Obama's 'strong minority perspective'

(An update -- Kyle-Anne Shiver & Lee Cary Original posters: original blog posted on American Thinker on March 20, 2008.)

The headlines of the article written by Fox Butterfield that appeared in the February 6, 1990 issue of the New York Times read "First Black Elected to Head Harvard's Law Review." Here are some excerpts:

"The new president of the [Harvard Law School] Review is Barack Obama, a 28-year old graduate of Columbia University who spent four years heading a community development program for poor blacks on Chicago's South-Side before enrolling in law school.

'The fact that I've been elected shows a lot of progress,' Mr. Obama said today in an interview. 'It's encouraging. But it's important that stories like mine aren't used to say that everything is O.K. for blacks. You have to remember that for every one of me, there are hundreds or thousands of black students with at least equal talent who don't get a chance,' he said, alluding to poverty or growing up in a drug environment.

On his goals in his new post, Mr. Obama said, 'I personally am interested in pushing a strong minority perspective. I'm fairly opinionated bout this. But as president of the law review, I have a limited role as only first among equals.' [emphasis added]

Mr. Obama said he planned to spend two or three years in private law practice and then return to Chicago to reenter community work, either in politics or in local organizing.

Mr.

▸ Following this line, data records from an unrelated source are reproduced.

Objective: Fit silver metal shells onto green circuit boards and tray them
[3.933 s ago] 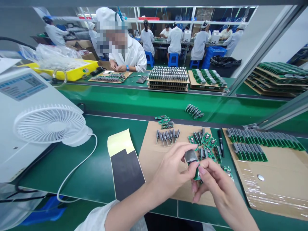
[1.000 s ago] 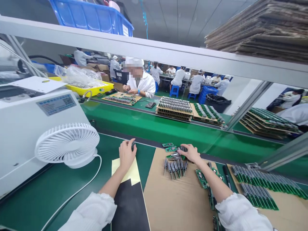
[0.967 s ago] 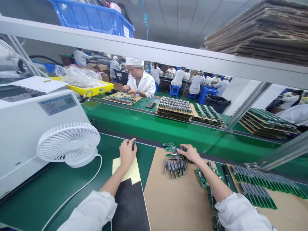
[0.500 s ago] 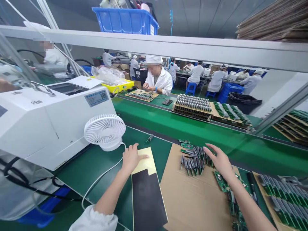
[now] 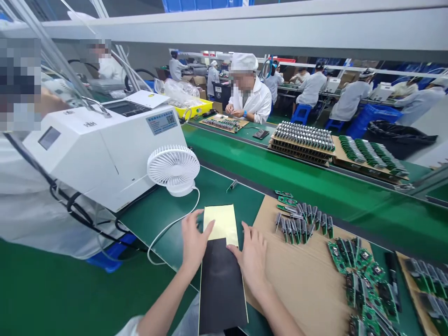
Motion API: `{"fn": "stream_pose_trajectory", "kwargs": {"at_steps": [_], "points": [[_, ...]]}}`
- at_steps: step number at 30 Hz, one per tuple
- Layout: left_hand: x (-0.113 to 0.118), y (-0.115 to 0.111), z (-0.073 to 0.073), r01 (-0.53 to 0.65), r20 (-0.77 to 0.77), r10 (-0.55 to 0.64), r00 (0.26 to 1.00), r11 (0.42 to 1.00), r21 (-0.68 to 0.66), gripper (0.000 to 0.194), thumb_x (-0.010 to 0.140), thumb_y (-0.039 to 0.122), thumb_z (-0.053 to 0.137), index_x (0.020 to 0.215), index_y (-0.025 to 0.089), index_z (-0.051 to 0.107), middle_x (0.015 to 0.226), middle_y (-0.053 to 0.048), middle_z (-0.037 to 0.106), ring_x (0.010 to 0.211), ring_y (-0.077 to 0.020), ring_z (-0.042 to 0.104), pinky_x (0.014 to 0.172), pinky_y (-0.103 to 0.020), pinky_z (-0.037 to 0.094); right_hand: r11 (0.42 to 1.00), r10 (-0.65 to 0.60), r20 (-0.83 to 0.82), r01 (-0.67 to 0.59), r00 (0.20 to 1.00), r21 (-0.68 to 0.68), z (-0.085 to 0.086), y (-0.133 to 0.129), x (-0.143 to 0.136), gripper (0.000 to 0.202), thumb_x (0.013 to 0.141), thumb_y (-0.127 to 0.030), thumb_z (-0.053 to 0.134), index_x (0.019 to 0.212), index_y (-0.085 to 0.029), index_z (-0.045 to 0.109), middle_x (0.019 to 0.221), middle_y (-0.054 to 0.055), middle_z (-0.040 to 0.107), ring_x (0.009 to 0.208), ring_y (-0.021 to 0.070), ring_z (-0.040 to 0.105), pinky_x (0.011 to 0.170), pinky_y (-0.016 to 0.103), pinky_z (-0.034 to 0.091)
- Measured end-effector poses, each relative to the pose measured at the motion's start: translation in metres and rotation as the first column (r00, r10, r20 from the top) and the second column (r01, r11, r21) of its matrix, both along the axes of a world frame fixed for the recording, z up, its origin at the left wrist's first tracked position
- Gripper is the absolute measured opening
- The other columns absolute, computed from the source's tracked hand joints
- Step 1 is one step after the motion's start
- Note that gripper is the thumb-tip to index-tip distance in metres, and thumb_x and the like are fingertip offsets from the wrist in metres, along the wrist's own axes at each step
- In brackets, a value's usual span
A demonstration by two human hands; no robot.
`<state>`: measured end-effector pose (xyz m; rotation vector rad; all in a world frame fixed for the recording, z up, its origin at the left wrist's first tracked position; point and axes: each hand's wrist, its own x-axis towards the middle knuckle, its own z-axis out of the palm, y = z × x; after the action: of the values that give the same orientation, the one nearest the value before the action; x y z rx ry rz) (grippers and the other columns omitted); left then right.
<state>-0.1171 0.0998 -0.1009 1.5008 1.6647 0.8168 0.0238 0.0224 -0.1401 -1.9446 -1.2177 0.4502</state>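
A long sheet [image 5: 221, 275] lies on the green bench, black over most of its length with bare yellow backing [image 5: 221, 224] at its far end. My left hand [image 5: 193, 241] rests with spread fingers on the sheet's left edge where black meets yellow. My right hand [image 5: 251, 258] lies flat on the sheet's right edge, fingers apart. Neither hand holds anything. Just right of my right hand is a cardboard sheet [image 5: 301, 275] with a row of small upright parts [image 5: 301, 226] and loose green circuit boards [image 5: 364, 275].
A white desk fan [image 5: 174, 167] with its cable and a white machine [image 5: 101, 149] stand at left. One small part [image 5: 231, 185] lies alone beyond the sheet. A green conveyor belt [image 5: 315, 191] runs behind, with stacked trays [image 5: 304, 142]. Another person's white sleeve [image 5: 31, 205] is at far left.
My right hand has come left from the row of parts onto the black sheet. My left hand has slid back along the sheet. The view has turned left and down.
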Motion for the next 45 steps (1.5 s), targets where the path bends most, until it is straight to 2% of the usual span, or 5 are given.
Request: {"fn": "stream_pose_trajectory", "kwargs": {"at_steps": [9,14,18,28,45], "points": [[-0.015,-0.045,0.015,0.083,0.397,0.090,0.914,0.913,-0.399,0.072,0.066,0.053,0.075,0.121,0.011,0.057,0.071,-0.003,0.066,0.052,-0.0102,0.052,0.051,-0.023,0.043,0.998,0.005,-0.026,-0.003,1.000,0.061,-0.003,-0.009,0.005,0.041,0.087,-0.050,0.057,0.113,-0.019,0.065,0.091,0.010,0.067,0.087,0.0315,0.056,0.079,0.043,0.036],[-0.012,-0.036,0.012,0.058,0.448,0.111,0.887,0.936,-0.347,0.069,0.058,0.051,0.082,0.115,0.019,0.061,0.109,-0.006,0.067,0.089,-0.0149,0.062,0.075,-0.022,0.050,0.990,0.027,-0.170,-0.003,0.985,0.141,0.000,-0.013,0.007,0.037,0.094,-0.043,0.051,0.120,-0.017,0.056,0.081,0.005,0.069,0.073,0.0224,0.064,0.075,0.038,0.045],[-0.006,-0.041,0.027,0.326,0.612,-0.007,0.791,0.852,-0.410,0.068,0.064,0.048,0.080,0.121,0.016,0.062,0.112,-0.013,0.071,0.101,-0.0254,0.067,0.088,-0.034,0.055,0.969,0.099,-0.211,-0.046,0.972,0.243,0.014,-0.025,0.008,0.036,0.099,-0.037,0.045,0.128,-0.016,0.046,0.075,0.001,0.069,0.069,0.0181,0.068,0.065,0.030,0.052],[0.022,-0.056,0.040,0.501,0.668,-0.181,0.721,0.802,-0.323,0.048,0.076,0.046,0.072,0.116,0.019,0.069,0.111,-0.007,0.074,0.109,-0.0246,0.066,0.091,-0.030,0.053,0.884,0.215,0.247,-0.296,0.945,0.361,0.051,-0.036,0.044,0.015,0.091,-0.027,0.064,0.103,-0.032,0.071,0.106,-0.003,0.074,0.115,0.0226,0.059,0.110,0.046,0.026],[0.042,-0.057,0.045,0.477,0.528,-0.274,0.804,0.828,-0.296,0.046,0.078,0.059,0.062,0.072,0.014,0.067,0.066,0.000,0.064,0.062,-0.0108,0.051,0.059,-0.021,0.038,0.851,0.075,0.305,-0.220,0.950,0.478,0.058,-0.046,0.046,0.009,0.093,-0.023,0.060,0.084,-0.025,0.062,0.080,-0.004,0.071,0.079,0.0162,0.064,0.107,0.046,0.029]]}}
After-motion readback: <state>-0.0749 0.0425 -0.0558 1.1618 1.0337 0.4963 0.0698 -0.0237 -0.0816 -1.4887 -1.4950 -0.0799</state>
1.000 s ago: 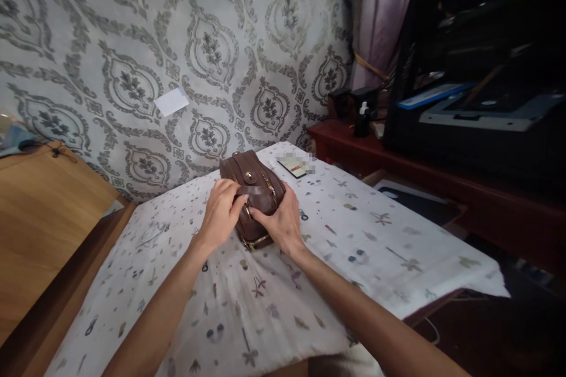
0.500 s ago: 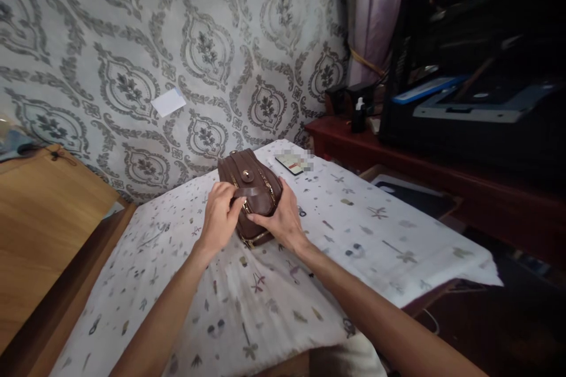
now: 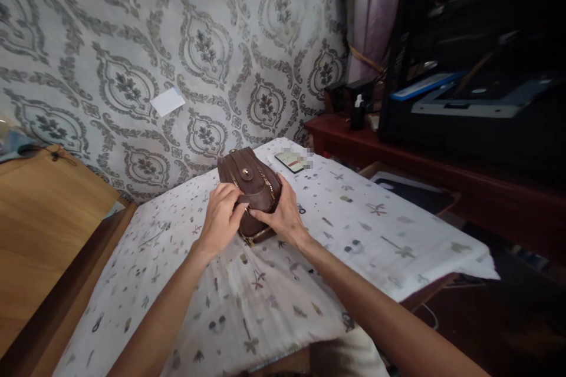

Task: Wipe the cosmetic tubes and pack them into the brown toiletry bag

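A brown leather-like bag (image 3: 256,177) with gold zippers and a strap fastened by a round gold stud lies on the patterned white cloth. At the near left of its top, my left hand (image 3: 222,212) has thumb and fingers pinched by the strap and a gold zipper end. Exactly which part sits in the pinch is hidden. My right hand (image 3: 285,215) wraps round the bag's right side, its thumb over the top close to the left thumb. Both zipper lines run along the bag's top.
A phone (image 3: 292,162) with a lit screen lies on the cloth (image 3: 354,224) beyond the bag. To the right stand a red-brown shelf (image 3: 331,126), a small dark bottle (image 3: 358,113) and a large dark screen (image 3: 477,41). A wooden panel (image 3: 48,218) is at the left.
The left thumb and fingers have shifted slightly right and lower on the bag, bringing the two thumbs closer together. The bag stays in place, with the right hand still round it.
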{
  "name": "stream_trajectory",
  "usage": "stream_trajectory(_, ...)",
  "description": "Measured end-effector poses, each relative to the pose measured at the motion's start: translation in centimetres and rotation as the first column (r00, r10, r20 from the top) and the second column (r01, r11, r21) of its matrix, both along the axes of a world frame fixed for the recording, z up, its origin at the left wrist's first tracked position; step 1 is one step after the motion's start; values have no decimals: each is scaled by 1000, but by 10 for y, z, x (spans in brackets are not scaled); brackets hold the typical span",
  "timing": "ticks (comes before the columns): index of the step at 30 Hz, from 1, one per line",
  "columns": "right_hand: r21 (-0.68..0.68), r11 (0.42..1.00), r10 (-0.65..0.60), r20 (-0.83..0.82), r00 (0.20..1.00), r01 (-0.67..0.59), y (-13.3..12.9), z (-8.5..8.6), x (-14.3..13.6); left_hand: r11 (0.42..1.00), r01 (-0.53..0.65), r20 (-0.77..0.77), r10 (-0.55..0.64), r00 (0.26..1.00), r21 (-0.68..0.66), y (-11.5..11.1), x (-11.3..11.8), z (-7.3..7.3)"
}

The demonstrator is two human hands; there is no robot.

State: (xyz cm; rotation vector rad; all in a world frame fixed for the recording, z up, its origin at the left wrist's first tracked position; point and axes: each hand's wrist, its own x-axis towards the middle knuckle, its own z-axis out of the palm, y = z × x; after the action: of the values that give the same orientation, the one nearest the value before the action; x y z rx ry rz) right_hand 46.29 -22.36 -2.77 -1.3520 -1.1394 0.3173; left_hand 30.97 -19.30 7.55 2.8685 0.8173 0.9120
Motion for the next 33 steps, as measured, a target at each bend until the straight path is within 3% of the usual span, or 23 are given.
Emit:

Obama was elected after a meeting of the review's 80 editors that convened Sunday and lasted until early this morning, a participant said.

Until the 1970's the editors were picked on the basis of grades, and the president of the Law Review was the student with the highest academic rank.

The system came under attack in the 1970's and was replaced by a program in which about half the editors are chosen for their grades and the other half are chosen by fellow students after a special writing competition. The new system, disputed when it began, was meant to help insure that minority students became editors of The Law Review."

As President of the United States of America his opinioned role in pushing a "strong minority perspective" would be less limited.


Update:  Now, four years later, in light of the biases of President Obama's Department of Justice led by Attorney General Eric "Nation of Cowards" Holder; in recollection of the President's handling of the 2009 episode now known as the "Beer Summit"; and through the tone of his soul-searching comments concerning the shooting of Trayvon Martin by an Hispanic neighbourhood watch guard, the words spoken by the then 28-years old, newly-elected President of the Harvard Law Review, viewed in retrospect, now take on enhanced meaning.  Do they not?

(An update -- Kyle-Anne Shiver & Lee Cary Original posters: original blog posted on American Thinker on March 20, 2008.)

The headlines of the article written by Fox Butterfield that appeared in the February 6, 1990 issue of the New York Times read "First Black Elected to Head Harvard's Law Review." Here are some excerpts:

"The new president of the [Harvard Law School] Review is Barack Obama, a 28-year old graduate of Columbia University who spent four years heading a community development program for poor blacks on Chicago's South-Side before enrolling in law school.

'The fact that I've been elected shows a lot of progress,' Mr. Obama said today in an interview. 'It's encouraging. But it's important that stories like mine aren't used to say that everything is O.K. for blacks. You have to remember that for every one of me, there are hundreds or thousands of black students with at least equal talent who don't get a chance,' he said, alluding to poverty or growing up in a drug environment.

On his goals in his new post, Mr. Obama said, 'I personally am interested in pushing a strong minority perspective. I'm fairly opinionated bout this. But as president of the law review, I have a limited role as only first among equals.' [emphasis added]

Mr. Obama said he planned to spend two or three years in private law practice and then return to Chicago to reenter community work, either in politics or in local organizing.

Mr. Obama was elected after a meeting of the review's 80 editors that convened Sunday and lasted until early this morning, a participant said.

Until the 1970's the editors were picked on the basis of grades, and the president of the Law Review was the student with the highest academic rank.

The system came under attack in the 1970's and was replaced by a program in which about half the editors are chosen for their grades and the other half are chosen by fellow students after a special writing competition. The new system, disputed when it began, was meant to help insure that minority students became editors of The Law Review."

As President of the United States of America his opinioned role in pushing a "strong minority perspective" would be less limited.


Update:  Now, four years later, in light of the biases of President Obama's Department of Justice led by Attorney General Eric "Nation of Cowards" Holder; in recollection of the President's handling of the 2009 episode now known as the "Beer Summit"; and through the tone of his soul-searching comments concerning the shooting of Trayvon Martin by an Hispanic neighbourhood watch guard, the words spoken by the then 28-years old, newly-elected President of the Harvard Law Review, viewed in retrospect, now take on enhanced meaning.  Do they not?